DATA PROVIDED:
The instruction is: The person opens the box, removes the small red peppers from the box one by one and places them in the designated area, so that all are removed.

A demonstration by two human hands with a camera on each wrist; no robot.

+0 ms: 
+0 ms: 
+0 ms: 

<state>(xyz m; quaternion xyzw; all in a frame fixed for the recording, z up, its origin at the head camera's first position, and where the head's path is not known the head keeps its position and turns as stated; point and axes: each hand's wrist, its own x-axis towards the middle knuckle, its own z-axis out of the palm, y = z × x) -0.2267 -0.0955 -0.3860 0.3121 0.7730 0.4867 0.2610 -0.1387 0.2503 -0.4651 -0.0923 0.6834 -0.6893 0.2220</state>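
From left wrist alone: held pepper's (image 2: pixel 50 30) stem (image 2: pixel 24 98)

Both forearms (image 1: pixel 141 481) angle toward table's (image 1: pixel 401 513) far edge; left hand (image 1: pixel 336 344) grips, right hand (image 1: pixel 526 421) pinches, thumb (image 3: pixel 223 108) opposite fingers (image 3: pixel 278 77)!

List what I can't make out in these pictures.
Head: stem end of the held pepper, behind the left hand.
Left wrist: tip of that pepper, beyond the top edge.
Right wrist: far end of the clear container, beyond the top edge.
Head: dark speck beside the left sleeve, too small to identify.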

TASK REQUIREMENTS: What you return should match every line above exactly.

COMPLETED TASK:
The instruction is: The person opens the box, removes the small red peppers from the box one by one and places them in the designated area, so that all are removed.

A demonstration by two human hands with a camera on each wrist; no robot.

+0 ms: 
+0 ms: 
+0 ms: 

<state>(xyz m; quaternion xyzw; all in a frame fixed for the recording, z up, its origin at the head camera's first position, and where the head's path is not known the head keeps its position and turns as stated; point and axes: each hand's wrist, its own x-axis towards the middle knuckle, its own z-axis out of the palm, y = z × x) -0.2267 -0.0955 -0.3860 0.3121 0.7730 0.4867 0.2610 -0.1387 0.2503 -0.4651 -0.0923 0.6834 -0.6893 0.2220</state>
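From left wrist alone: held pepper's (image 2: pixel 50 30) stem (image 2: pixel 24 98)

Both forearms (image 1: pixel 141 481) angle toward table's (image 1: pixel 401 513) far edge; left hand (image 1: pixel 336 344) grips, right hand (image 1: pixel 526 421) pinches, thumb (image 3: pixel 223 108) opposite fingers (image 3: pixel 278 77)!

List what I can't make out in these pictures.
Head: stem end of the held pepper, behind the left hand.
Left wrist: tip of that pepper, beyond the top edge.
Right wrist: far end of the clear container, beyond the top edge.
Head: dark speck beside the left sleeve, too small to identify.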

No additional output is needed.